Data block:
Start of Block
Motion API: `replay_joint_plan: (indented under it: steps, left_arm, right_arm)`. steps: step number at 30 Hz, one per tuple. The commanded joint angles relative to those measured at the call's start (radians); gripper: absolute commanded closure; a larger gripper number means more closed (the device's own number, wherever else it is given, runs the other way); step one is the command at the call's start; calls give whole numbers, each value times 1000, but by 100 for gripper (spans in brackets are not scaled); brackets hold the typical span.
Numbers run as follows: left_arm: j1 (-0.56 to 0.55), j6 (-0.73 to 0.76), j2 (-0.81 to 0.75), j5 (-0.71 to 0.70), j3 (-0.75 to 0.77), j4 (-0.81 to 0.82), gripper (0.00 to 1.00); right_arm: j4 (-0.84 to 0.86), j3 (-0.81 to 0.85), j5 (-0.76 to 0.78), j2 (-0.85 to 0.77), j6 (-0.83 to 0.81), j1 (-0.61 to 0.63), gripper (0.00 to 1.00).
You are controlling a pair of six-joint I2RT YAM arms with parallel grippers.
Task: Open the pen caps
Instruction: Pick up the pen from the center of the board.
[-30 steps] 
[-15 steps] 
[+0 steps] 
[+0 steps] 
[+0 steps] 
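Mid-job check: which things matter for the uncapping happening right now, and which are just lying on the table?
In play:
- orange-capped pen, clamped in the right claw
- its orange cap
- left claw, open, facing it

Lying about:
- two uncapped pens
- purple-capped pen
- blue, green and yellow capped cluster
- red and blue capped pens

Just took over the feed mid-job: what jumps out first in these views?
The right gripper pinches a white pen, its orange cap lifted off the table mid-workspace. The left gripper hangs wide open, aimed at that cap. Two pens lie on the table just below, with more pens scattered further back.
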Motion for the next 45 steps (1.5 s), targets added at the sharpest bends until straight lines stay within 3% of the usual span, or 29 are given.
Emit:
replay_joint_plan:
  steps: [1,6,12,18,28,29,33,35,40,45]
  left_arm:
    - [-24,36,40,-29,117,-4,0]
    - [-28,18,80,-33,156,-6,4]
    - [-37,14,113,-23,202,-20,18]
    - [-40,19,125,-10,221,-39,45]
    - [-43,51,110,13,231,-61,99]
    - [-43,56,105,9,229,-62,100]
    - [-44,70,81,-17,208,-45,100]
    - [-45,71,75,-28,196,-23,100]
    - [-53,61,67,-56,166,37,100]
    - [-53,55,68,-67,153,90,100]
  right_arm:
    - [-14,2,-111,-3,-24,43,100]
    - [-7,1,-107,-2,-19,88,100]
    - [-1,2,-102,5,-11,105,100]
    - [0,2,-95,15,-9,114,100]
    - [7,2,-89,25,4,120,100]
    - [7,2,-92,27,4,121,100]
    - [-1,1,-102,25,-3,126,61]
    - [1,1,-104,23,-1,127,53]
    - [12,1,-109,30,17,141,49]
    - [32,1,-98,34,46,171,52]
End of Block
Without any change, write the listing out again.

Motion API: `replay_joint_plan: (indented under it: steps, left_arm, right_arm)`. steps: step number at 30 Hz, one per tuple. The commanded joint angles relative to those measured at the call's start (radians); gripper: absolute commanded closure; a larger gripper number means more closed (the device's own number, wherever else it is given, runs the other way); step one is the command at the call's start; calls give whole numbers, each value times 1000, but by 100 for gripper (spans in brackets are not scaled); brackets hold the typical span.
Numbers run as follows: left_arm: j1 (-0.56 to 0.55), j6 (-0.73 to 0.76), j2 (-0.81 to 0.75), j5 (-0.71 to 0.70), j3 (-0.75 to 0.77), j4 (-0.81 to 0.82), gripper (0.00 to 1.00); right_arm: j4 (-0.84 to 0.86), j3 (-0.81 to 0.85), j5 (-0.76 to 0.78), j2 (-0.85 to 0.77), j6 (-0.83 to 0.81), j1 (-0.61 to 0.63), gripper (0.00 to 1.00).
You are controlling a pair of six-joint I2RT YAM arms with parallel grippers.
Task: Open the pen caps
Instruction: Pick up the pen from the center of the board.
[-30 steps] 
[-15 steps] 
[+0 steps] 
[+0 steps] 
[+0 steps] 
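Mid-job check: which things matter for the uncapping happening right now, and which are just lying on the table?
In play:
- orange-capped pen, clamped in the right claw
- its orange cap
- left claw, open, facing it

Lying about:
- two uncapped pens
- purple-capped pen
- blue, green and yellow capped cluster
- red and blue capped pens

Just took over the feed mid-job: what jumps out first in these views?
The right gripper pinches a white pen, its orange cap lifted off the table mid-workspace. The left gripper hangs wide open, aimed at that cap. Two pens lie on the table just below, with more pens scattered further back.
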Motion for the next 45 steps (1.5 s), targets added at the sharpest bends until straight lines stay within 3% of the usual span, or 29 are given.
Emit:
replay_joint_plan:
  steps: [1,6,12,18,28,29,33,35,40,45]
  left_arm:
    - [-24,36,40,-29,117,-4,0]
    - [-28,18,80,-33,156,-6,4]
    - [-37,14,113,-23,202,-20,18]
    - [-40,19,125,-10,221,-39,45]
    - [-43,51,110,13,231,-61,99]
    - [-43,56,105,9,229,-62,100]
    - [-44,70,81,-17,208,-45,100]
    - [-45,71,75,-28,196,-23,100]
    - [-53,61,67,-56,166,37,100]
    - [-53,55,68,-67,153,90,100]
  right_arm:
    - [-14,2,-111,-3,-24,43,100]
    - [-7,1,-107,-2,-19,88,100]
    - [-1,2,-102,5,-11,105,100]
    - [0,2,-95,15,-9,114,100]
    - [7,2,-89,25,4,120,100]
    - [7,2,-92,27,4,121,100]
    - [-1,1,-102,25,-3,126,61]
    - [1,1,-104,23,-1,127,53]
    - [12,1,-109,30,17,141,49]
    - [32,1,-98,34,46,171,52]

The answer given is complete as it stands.